- **Task to complete**:
Return the listing below unchanged, except that the pictures are dropped.

- **Provided material**:
#####
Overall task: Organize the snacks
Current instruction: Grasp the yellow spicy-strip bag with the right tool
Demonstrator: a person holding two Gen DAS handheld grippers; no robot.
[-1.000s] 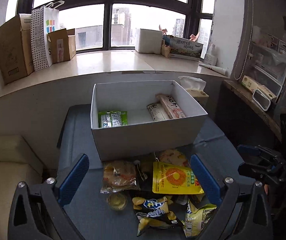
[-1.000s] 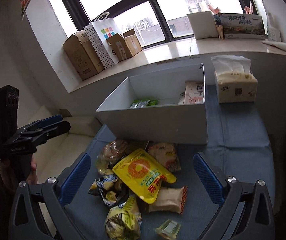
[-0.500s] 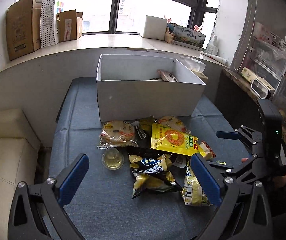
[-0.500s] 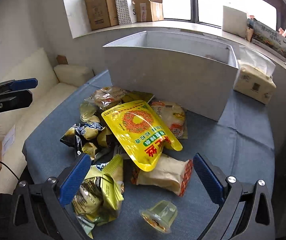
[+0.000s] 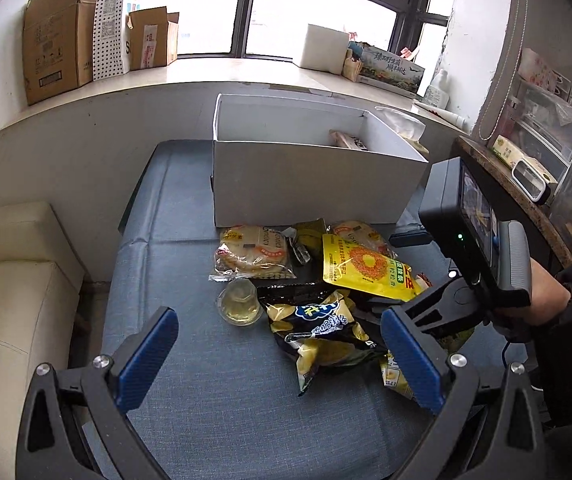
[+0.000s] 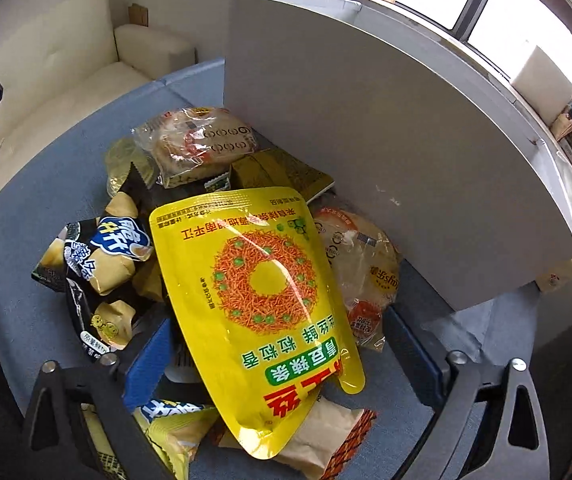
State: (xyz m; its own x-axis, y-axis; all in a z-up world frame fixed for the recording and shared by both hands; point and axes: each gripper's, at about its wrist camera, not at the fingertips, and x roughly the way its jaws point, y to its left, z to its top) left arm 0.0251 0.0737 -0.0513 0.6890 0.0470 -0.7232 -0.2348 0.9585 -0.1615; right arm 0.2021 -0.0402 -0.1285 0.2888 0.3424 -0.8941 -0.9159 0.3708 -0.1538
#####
- **Your response**:
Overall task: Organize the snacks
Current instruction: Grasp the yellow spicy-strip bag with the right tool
Demonstrator: a person holding two Gen DAS handheld grippers; no robot.
[-1.000s] 
[-1.000s] 
[-0.500s] 
[-0.500s] 
[+0.000s] 
[+0.000s] 
State: (xyz m; its own x-axis, y-axis; all in a z-up world frame fixed for the recording and shared by both hands; point and axes: each gripper's, at about its wrist camera, not at the fingertips, and x roughly the way its jaws point, y to its left, z to its top) left arm 0.0251 0.0737 -0.0513 0.6890 0.0470 -0.7232 -0.2348 0.9585 -0.1615; right arm 0.2021 -0.0402 -0.1285 0.2888 0.3424 -0.8941 -0.9159 0.3708 -0.1538

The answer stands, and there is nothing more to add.